# TASK:
In the listing below, find each line containing "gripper" and report it.

# GIVEN MATERIAL:
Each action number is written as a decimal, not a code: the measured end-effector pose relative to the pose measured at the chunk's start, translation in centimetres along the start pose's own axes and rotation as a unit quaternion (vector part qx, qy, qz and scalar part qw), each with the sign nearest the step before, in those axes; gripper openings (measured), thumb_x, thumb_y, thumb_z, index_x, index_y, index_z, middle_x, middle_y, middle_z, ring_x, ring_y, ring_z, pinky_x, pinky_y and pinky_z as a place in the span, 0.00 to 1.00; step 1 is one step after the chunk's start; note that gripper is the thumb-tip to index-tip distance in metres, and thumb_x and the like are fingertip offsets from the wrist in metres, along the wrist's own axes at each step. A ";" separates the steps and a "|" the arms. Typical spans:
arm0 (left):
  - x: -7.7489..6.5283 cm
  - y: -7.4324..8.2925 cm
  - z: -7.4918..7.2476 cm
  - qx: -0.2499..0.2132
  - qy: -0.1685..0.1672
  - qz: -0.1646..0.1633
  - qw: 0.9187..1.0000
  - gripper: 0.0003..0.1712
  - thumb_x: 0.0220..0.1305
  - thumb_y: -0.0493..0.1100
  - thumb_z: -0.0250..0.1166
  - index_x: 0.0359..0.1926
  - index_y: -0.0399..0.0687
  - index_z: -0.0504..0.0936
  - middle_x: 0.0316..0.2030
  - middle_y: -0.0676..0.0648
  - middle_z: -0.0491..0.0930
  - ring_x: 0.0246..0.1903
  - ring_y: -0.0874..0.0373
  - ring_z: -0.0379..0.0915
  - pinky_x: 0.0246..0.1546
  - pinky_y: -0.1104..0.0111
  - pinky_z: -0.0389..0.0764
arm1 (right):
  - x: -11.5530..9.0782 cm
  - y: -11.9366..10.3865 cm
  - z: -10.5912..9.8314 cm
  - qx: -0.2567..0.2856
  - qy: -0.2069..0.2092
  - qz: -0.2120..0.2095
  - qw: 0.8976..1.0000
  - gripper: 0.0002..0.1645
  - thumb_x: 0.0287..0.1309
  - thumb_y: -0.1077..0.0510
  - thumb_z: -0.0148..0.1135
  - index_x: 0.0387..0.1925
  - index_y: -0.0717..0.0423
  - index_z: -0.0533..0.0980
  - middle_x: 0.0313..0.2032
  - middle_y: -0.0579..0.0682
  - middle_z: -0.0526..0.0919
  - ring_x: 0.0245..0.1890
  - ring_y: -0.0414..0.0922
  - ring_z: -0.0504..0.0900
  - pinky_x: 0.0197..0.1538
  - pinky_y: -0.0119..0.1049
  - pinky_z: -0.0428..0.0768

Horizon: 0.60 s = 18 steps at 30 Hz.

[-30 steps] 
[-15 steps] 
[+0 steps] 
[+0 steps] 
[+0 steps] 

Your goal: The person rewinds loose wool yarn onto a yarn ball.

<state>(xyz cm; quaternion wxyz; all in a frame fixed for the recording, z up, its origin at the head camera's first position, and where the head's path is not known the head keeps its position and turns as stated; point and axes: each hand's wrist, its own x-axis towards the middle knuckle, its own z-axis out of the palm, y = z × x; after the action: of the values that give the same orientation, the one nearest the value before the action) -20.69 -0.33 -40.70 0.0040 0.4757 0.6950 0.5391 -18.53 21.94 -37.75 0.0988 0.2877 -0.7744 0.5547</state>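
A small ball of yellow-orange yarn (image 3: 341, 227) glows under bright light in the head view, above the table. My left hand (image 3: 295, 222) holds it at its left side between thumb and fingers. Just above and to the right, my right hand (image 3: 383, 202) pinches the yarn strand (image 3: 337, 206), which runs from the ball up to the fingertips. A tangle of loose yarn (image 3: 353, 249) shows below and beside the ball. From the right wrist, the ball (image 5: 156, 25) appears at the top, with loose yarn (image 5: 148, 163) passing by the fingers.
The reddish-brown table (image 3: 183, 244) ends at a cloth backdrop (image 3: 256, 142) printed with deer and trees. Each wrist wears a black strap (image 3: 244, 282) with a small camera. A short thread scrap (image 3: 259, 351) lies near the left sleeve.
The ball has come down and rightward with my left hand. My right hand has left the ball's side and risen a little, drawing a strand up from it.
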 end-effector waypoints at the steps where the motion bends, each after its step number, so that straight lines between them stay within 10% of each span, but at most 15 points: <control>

# RESULT OF THIS TASK:
Each action number is written as a decimal, not a code: the measured end-effector pose relative to the pose measured at the chunk's start, translation in centimetres along the start pose's own axes and rotation as a unit quaternion (vector part qx, qy, qz and scalar part qw), each with the sign nearest the step before, in those axes; gripper openings (measured), thumb_x, thumb_y, thumb_z, index_x, index_y, index_z, middle_x, middle_y, middle_z, ring_x, ring_y, ring_z, pinky_x, pinky_y and pinky_z as a place in the span, 0.00 to 1.00; step 1 is one step after the chunk's start; note that gripper is the thumb-tip to index-tip distance in metres, and thumb_x and the like are fingertip offsets from the wrist in metres, along the wrist's own axes at each step. A ";" separates the steps and a "|" the arms. Typical spans:
  - gripper: 0.0003..0.1712
  - gripper: 0.0002..0.1645

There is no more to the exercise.